The Challenge of Measuring Cultural Impact: Indicator Proliferation and the Need for Standardization
This article explores the difficulties of quantifying cultural value within the realm of cultural economics. Economists emphasize the importance of evaluating intangible aspects for cultural growth. Presently, indicators measure social impact (SROI), insights from social media, the influence of culture on real estate, and the connections between cultural engagement and well-being. Research on the Creative and Cultural Industries often produces inconsistent findings. Nearly three decades after significant studies, the development of indicators continues to be a priority due to challenges in categorizing cultural organizations and their deep local connections.
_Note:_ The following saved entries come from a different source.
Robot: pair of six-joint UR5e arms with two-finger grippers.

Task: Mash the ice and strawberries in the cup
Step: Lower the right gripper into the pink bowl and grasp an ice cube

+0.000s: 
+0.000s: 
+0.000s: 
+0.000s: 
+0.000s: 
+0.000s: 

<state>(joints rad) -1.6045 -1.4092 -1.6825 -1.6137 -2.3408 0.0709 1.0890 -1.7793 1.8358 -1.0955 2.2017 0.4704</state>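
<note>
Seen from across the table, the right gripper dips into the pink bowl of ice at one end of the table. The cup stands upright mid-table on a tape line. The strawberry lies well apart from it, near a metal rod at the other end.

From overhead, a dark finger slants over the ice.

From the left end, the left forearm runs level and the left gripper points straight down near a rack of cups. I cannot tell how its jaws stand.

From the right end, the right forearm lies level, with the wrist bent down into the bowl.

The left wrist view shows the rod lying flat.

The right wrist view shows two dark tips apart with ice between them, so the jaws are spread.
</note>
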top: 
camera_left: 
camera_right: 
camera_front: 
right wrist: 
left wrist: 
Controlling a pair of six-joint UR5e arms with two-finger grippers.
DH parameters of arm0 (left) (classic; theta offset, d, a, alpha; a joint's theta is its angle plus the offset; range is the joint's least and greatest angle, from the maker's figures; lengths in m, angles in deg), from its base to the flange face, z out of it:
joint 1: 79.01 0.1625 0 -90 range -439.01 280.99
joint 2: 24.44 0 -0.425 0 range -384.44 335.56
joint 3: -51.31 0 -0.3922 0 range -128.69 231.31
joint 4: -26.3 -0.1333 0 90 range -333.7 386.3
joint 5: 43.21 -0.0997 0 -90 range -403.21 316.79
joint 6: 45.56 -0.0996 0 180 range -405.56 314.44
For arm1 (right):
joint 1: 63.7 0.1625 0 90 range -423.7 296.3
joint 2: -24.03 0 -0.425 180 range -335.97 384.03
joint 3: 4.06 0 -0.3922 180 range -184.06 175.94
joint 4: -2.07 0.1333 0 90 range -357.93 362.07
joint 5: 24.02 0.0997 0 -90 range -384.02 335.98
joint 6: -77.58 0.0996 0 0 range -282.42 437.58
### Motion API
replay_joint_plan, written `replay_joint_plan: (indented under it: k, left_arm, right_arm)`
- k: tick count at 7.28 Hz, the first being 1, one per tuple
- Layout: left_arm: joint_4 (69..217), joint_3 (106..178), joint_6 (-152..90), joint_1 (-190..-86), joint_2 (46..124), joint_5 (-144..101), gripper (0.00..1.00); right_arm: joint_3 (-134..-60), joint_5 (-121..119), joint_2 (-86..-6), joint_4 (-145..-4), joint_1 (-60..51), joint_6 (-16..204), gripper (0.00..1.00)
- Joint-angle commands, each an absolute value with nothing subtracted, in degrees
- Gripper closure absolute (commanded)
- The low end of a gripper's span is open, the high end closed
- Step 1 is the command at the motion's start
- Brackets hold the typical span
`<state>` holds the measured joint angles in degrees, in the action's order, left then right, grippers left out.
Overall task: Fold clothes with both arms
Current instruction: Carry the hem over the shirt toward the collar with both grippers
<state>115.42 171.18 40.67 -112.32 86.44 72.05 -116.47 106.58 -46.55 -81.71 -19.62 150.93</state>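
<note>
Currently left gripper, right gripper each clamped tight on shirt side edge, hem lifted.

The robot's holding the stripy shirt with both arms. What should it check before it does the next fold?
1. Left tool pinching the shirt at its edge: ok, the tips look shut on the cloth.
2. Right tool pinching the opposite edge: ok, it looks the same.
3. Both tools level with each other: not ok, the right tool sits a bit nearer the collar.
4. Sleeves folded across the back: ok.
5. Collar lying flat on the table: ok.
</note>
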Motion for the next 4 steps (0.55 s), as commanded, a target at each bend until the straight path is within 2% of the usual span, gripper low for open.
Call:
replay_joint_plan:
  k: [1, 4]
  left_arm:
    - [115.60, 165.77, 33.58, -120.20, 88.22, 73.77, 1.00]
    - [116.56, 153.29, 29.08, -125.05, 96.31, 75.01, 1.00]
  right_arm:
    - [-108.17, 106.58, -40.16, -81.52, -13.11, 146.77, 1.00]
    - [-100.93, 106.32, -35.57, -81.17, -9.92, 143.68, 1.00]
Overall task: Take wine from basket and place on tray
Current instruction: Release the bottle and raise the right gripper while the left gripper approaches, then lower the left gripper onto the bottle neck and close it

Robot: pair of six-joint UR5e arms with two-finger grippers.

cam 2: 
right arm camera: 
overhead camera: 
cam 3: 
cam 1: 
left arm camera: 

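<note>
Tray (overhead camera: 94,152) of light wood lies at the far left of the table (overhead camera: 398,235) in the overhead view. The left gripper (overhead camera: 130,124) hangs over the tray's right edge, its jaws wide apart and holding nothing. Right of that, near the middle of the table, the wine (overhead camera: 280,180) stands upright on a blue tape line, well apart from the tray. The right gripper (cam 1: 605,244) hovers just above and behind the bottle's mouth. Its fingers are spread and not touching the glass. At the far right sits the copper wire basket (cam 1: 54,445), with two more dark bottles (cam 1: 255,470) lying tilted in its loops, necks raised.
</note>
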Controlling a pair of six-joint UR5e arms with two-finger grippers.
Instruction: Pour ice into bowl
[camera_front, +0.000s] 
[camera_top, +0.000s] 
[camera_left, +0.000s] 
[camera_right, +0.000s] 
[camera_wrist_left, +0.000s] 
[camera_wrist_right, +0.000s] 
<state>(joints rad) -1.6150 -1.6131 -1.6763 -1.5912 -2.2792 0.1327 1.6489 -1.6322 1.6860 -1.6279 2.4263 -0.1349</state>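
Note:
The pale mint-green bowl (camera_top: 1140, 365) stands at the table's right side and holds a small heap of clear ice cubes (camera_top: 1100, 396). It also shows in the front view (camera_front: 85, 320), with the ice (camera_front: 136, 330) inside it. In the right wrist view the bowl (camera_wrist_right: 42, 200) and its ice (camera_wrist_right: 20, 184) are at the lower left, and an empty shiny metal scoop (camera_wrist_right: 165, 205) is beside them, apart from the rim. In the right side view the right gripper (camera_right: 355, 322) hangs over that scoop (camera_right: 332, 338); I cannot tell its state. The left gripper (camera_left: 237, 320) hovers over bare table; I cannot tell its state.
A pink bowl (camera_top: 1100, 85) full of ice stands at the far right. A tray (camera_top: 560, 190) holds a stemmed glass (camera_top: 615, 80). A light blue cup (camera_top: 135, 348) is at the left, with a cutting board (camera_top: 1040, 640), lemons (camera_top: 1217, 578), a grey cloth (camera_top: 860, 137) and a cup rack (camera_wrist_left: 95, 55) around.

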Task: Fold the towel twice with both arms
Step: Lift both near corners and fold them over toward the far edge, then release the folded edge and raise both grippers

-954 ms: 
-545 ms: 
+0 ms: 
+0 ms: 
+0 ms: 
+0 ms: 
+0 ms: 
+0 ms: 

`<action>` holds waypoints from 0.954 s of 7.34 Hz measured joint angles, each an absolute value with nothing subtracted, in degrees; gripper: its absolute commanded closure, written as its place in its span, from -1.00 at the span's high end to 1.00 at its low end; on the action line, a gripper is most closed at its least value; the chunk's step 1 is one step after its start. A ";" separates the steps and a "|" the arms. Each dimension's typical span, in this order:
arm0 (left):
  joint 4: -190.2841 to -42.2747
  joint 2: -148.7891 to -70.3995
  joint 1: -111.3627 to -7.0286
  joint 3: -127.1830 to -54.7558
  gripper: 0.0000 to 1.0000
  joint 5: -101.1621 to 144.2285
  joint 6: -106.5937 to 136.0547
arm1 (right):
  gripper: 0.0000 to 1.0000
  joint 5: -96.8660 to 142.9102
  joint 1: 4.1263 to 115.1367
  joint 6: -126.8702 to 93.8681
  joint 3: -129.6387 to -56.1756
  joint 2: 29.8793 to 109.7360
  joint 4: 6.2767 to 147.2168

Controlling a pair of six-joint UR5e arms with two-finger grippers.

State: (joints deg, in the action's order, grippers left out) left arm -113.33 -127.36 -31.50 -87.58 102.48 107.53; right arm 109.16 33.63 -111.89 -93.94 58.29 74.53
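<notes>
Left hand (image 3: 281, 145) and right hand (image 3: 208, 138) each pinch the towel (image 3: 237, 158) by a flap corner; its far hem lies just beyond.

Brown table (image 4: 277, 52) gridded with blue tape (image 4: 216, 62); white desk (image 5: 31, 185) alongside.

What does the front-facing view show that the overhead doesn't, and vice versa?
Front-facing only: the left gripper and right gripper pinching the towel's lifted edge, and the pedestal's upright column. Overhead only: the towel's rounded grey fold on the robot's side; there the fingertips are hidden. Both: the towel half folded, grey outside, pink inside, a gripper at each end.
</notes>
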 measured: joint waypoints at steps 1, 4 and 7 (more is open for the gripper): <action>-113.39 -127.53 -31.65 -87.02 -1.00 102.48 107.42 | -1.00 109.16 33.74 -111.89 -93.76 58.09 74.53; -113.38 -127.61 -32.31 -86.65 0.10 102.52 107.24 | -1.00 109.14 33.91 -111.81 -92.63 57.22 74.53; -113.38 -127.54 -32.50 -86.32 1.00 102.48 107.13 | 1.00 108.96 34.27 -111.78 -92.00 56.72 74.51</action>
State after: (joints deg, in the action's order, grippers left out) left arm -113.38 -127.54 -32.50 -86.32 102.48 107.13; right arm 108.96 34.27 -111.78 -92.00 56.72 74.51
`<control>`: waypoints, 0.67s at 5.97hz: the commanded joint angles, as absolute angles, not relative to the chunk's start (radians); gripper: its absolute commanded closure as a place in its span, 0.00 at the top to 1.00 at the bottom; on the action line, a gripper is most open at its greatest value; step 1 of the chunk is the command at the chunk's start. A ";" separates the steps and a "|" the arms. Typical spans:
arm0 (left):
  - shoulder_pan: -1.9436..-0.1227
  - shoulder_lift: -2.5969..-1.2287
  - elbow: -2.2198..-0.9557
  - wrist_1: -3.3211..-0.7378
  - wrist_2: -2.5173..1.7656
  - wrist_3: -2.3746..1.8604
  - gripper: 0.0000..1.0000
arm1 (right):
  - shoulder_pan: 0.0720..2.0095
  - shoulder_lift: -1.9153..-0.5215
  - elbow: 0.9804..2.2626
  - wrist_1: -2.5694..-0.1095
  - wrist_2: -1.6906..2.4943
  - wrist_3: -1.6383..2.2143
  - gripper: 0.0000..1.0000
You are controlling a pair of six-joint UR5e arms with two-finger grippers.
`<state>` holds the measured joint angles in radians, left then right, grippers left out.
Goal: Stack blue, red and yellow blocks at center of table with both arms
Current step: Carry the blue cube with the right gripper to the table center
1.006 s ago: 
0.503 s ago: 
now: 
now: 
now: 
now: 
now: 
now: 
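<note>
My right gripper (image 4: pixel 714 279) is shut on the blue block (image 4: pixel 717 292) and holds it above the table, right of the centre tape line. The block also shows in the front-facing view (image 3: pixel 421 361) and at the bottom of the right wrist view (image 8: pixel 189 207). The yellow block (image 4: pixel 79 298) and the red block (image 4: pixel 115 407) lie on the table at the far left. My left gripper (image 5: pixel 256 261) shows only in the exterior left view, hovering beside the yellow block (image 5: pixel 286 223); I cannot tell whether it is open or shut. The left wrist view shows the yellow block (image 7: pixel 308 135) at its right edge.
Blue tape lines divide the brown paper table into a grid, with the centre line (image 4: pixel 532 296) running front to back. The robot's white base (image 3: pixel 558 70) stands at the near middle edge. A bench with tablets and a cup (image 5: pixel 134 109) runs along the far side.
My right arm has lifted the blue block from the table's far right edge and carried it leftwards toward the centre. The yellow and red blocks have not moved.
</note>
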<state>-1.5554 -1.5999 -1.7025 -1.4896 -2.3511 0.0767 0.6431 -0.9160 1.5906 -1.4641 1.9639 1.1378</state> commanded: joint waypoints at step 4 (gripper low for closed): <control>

Stefano Monti from Monti&Taft advocates for accessible, straightforward tools for cultural micro, small, and medium enterprises to facilitate meaningful comparisons across various settings.
Key facts
- Indicators for cultural impact have been a focus since early cultural economics.
- Current indicators include SROI, social media insights, real estate value impact, and well-being correlations.
- Economic studies of Creative and Cultural Industries often produce unreliable results.
- Nearly thirty years have passed since disruptive studies on cultural indicators.
- Cultural organizations are difficult to classify due to strong territorial ties.
- Locally-weighted indicators are only valid for intertemporal comparison.
- Political will to use indicators is more critical than statistical innovation.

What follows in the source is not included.